Required action: Retype, word for word, every line from the one holding "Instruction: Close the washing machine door" through the one holding "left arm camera" in the entries below, both included, and only those lines.

[[ Records supplied open ]]

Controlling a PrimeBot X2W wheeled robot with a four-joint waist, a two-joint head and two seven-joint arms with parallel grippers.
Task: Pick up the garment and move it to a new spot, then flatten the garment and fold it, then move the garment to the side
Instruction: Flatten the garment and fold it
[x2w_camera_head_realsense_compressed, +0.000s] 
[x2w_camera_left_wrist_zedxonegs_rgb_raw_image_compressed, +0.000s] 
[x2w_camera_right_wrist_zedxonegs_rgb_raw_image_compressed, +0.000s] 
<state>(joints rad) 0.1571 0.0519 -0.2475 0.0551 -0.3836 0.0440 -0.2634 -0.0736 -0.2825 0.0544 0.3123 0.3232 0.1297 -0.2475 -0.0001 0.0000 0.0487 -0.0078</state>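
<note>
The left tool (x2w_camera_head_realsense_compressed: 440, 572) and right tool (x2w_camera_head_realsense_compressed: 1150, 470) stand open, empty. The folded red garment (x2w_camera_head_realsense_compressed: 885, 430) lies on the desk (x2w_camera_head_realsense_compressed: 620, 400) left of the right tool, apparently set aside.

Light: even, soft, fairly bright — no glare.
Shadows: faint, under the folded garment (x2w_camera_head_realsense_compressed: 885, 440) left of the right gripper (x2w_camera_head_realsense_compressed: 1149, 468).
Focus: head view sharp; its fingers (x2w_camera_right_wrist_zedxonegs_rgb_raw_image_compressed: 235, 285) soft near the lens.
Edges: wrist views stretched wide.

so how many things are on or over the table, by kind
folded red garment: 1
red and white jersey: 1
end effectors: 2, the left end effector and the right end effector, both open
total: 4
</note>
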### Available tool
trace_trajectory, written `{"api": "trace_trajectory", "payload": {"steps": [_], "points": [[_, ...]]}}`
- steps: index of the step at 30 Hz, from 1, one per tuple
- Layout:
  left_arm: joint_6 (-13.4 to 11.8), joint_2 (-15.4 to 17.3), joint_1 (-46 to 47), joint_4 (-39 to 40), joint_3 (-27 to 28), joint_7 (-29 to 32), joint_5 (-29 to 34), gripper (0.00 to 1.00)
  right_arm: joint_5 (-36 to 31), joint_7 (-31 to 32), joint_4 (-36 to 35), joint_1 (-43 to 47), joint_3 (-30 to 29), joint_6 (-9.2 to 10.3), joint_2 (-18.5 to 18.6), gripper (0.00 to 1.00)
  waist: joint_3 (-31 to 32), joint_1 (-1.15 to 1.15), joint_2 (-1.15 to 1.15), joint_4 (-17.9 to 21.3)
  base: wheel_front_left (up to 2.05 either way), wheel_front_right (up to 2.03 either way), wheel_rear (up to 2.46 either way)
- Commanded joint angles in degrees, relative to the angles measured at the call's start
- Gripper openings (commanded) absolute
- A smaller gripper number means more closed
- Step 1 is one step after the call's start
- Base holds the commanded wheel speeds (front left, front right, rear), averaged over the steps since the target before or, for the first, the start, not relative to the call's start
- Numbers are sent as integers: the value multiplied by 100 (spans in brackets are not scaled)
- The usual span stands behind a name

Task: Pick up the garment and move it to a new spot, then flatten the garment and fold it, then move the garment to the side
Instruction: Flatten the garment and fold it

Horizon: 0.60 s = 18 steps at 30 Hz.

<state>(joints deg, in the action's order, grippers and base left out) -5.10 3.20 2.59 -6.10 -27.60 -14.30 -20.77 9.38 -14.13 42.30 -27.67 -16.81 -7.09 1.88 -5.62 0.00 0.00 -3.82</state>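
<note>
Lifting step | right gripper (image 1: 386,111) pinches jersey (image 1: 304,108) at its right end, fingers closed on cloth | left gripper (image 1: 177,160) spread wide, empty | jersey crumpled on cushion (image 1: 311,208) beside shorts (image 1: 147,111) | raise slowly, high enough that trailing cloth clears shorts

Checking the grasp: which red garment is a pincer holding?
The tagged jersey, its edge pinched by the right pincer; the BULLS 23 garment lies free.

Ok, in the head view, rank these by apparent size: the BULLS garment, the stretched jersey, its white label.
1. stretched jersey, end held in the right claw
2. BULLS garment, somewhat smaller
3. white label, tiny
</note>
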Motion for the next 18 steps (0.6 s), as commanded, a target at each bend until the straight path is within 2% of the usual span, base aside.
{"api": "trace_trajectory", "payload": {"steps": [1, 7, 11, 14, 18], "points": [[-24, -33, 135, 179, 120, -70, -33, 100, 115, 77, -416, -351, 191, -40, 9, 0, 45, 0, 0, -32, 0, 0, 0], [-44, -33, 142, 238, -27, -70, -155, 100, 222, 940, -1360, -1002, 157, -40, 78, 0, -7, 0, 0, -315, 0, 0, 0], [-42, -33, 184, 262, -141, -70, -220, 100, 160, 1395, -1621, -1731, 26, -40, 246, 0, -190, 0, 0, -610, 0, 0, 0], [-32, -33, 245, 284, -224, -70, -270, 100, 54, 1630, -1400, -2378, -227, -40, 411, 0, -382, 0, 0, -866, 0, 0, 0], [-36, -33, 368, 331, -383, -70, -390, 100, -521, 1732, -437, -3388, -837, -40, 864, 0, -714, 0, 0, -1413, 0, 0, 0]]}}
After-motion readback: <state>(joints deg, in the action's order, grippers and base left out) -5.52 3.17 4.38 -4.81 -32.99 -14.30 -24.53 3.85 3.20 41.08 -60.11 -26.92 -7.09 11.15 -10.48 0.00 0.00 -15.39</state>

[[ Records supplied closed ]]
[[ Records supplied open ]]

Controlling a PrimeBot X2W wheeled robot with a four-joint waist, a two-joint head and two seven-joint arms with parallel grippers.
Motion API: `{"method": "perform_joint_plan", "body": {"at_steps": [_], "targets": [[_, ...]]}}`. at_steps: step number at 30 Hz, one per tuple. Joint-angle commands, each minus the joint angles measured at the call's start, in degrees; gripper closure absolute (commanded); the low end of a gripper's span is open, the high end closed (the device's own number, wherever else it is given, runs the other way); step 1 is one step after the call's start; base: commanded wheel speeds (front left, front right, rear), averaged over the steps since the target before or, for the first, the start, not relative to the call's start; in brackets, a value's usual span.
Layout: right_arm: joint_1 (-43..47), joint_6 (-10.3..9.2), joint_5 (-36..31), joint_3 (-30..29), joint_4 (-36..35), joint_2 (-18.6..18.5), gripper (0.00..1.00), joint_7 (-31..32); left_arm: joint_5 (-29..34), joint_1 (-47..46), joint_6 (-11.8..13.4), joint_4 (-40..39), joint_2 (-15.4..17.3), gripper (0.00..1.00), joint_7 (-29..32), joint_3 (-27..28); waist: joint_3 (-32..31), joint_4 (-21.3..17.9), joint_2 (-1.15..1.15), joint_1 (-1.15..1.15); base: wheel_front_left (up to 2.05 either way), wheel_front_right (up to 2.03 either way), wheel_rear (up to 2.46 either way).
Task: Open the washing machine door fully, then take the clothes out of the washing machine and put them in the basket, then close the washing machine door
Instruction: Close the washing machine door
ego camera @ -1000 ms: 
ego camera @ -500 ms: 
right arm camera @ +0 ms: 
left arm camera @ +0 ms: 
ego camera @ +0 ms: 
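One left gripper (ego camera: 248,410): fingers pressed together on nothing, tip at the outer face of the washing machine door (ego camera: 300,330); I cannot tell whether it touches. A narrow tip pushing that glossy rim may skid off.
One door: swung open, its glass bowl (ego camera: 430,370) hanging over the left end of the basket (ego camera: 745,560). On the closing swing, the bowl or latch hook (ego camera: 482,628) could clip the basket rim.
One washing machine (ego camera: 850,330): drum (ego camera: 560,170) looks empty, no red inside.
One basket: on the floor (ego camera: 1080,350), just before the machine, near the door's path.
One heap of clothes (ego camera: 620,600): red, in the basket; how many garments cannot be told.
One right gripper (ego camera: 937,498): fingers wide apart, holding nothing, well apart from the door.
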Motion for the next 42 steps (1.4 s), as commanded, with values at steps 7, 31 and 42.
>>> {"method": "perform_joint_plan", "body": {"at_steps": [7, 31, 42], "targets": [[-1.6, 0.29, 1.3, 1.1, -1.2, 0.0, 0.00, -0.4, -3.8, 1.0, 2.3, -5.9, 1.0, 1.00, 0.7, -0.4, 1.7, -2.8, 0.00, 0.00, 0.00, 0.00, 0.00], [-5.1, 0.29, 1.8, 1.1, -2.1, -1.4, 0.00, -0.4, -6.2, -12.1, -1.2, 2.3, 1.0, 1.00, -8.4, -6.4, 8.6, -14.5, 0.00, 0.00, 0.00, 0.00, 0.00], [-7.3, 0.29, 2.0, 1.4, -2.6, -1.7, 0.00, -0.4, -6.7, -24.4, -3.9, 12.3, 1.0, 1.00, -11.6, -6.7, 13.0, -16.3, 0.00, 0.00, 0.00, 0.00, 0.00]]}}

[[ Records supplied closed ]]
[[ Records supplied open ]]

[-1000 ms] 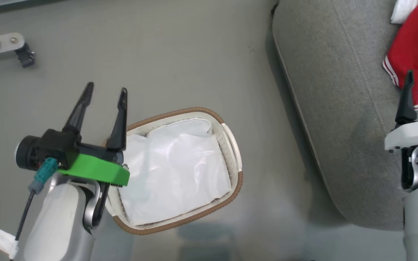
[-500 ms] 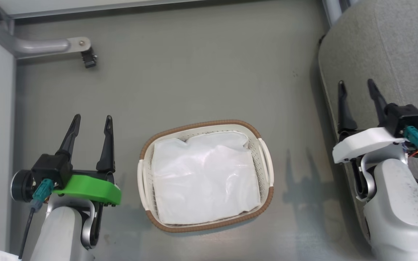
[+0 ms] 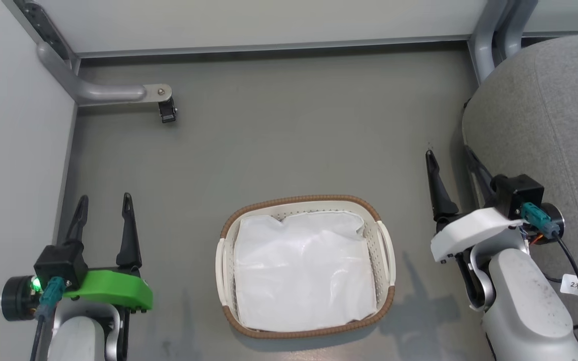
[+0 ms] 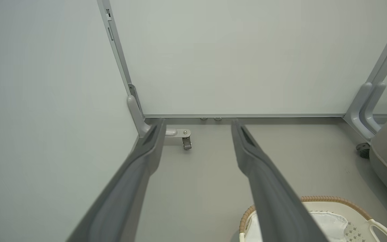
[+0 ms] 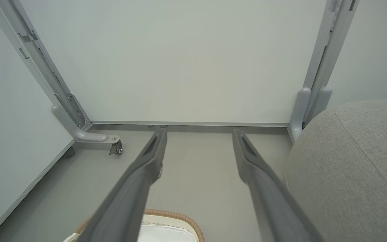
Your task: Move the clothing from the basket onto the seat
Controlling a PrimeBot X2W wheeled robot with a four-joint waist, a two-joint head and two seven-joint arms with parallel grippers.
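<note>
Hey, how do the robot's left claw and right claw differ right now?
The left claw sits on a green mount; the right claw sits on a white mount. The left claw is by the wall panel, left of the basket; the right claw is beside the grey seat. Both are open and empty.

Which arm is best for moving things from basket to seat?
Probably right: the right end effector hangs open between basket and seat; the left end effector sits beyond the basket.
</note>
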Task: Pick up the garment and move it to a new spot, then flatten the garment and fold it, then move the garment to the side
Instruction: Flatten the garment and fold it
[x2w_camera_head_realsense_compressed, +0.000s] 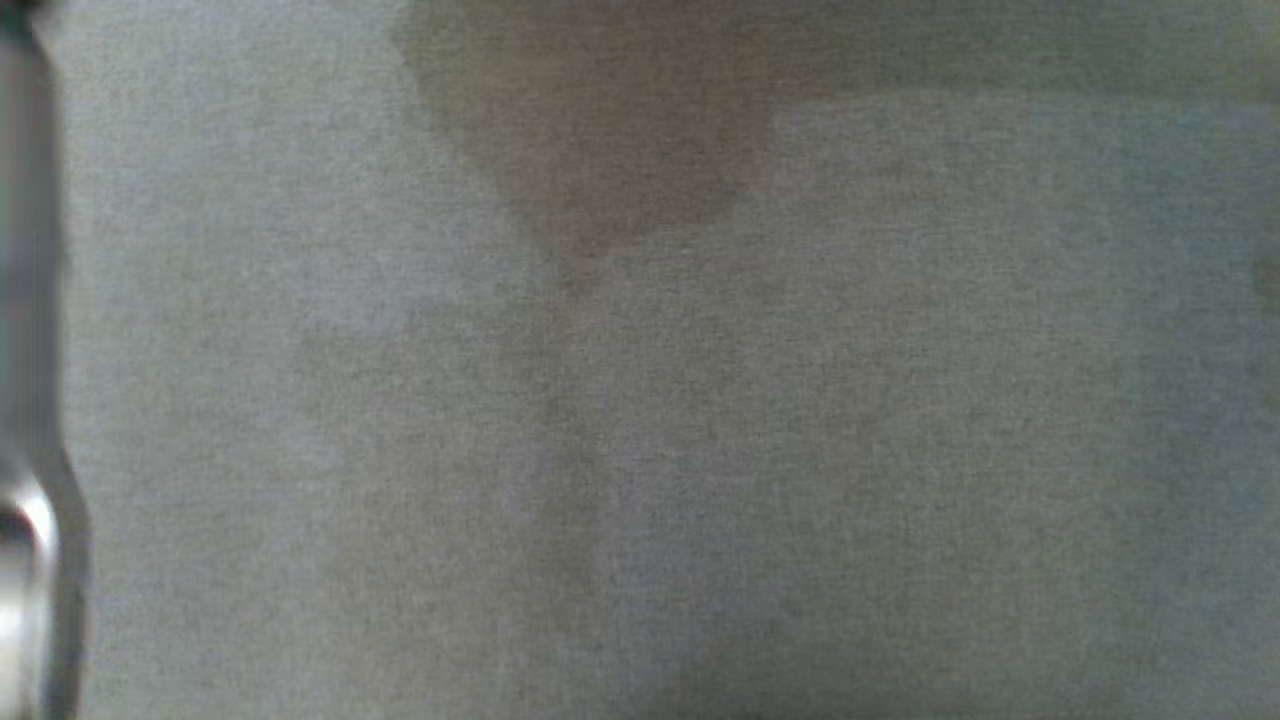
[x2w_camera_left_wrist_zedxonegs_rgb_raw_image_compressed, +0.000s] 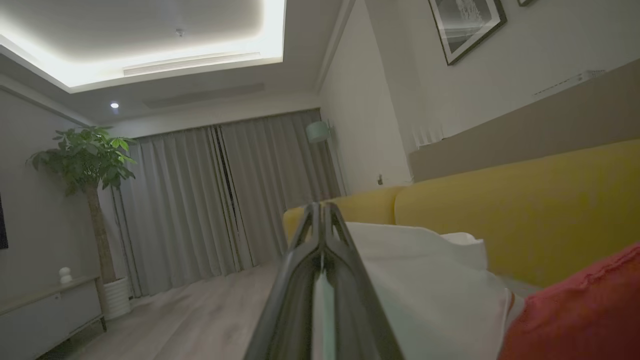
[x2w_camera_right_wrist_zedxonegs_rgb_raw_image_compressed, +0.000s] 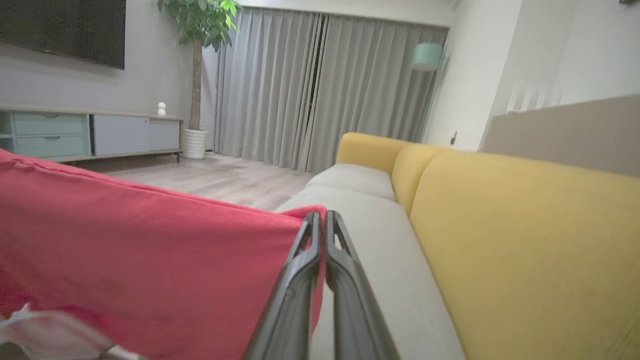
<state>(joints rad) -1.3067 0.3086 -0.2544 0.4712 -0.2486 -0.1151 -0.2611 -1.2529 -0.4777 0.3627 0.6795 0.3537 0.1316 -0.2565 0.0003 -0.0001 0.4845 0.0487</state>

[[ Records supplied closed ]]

Exercise solution:
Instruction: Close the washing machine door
ego camera @ -1000 ms: 
ego camera @ -500 ms: 
right arm camera @ +0 ms: 
left arm camera @ +0 ms: 

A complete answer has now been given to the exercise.